Il metodo Mattarella

Roma, 21 aprile 2018 - Qualunque sia il proseguo della crisi di governo, è già possibile tratteggiare un quadro dello 'stile-Mattarella' che emerge dalla conduzione di questo mese e mezzo di post-voto. Sergio Mattarella era al suo primo 'rompicapo presidenziale' (l’altra crisi, quella che portò alla nascita dell’esecutivo Gentiloni, si chiuse in pochi giorni) che ha affrontato con un metodo di lavoro da una parte nuovo - basti osservare l’inedito mandato 'a tema' affidato alla Casellati - dall’altra pienamente nel solco delle prerogative che la Costituzione affida al Capo dello Stato.

La bussola che ha guidato le mosse del presidente è stata sempre quella di individuare la reale volontà dei partiti a loro volta espressione della volontà popolare sancita dal voto, in modo che la soluzione prendesse via via corpo da sé.
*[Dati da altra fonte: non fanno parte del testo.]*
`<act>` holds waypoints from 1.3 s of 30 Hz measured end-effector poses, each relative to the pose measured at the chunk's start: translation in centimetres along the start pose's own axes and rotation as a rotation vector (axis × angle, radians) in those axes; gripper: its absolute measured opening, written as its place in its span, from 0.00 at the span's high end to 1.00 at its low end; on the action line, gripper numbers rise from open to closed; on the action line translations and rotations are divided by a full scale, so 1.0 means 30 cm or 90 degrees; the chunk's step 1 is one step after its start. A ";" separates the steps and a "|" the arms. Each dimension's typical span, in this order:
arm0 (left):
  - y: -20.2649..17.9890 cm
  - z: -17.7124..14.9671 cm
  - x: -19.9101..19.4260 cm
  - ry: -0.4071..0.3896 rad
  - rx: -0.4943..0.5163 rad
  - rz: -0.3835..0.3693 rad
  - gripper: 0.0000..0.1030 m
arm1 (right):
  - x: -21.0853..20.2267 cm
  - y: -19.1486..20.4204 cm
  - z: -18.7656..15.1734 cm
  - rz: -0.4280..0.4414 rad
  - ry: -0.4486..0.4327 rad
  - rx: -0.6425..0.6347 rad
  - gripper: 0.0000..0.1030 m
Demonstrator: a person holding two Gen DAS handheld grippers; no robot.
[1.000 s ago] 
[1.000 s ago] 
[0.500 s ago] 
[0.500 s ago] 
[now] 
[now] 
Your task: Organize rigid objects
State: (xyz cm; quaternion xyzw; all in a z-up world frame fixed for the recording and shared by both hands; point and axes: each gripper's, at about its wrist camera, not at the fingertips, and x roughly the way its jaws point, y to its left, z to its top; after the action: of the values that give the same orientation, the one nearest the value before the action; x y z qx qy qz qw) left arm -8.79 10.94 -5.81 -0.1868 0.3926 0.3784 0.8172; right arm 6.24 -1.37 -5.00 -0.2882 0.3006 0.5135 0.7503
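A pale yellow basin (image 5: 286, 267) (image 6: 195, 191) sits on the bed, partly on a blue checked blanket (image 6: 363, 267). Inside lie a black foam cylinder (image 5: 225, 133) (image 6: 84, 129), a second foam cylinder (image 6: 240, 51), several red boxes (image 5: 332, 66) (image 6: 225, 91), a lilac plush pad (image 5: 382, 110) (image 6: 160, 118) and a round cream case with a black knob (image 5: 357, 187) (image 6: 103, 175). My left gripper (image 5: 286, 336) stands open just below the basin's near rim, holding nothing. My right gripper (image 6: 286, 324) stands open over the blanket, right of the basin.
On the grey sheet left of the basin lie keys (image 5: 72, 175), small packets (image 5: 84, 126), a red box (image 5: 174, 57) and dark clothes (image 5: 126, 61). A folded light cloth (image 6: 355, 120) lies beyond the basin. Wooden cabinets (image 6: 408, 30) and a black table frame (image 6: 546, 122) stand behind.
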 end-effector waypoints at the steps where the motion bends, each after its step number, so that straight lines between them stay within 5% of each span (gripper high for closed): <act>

Una sorta di metodo maieutico. Mattarella non ha mai cercato di imporre il proprio punto di vista, men che meno di propiziare scenari. Si dirà che tutto questo è il compito del presidente della repubblica previsto dalla Costituzione italiana del ’48, e che quindi l’attuale inquilino del Quirinale non ha fatto che applicare la Carta.

Sì, certo, se non che non tutti i suoi predecessori si sono comportati nello stesso modo, e nessuno di loro è stato imputato di alto tradimento. Basta pensare al ruolo attivo assunto da Napolitano alla fine del governo Berlusconi, e allo stesso interventismo di Scalfaro. Con Mattarella si è davvero voltato pagina. I partiti se ne sono accorti, tant’è che la fiducia riposta nelle scelte del Capo dello Stato è totale. Mattarella potrà anche sbagliare e sarà la Storia a dirlo, ma tutti sanno che dietro alle sue scelte non c’è altro che la sua volontà di applicare la Costituzione. Non è poco. Non sempre in passato è stato così.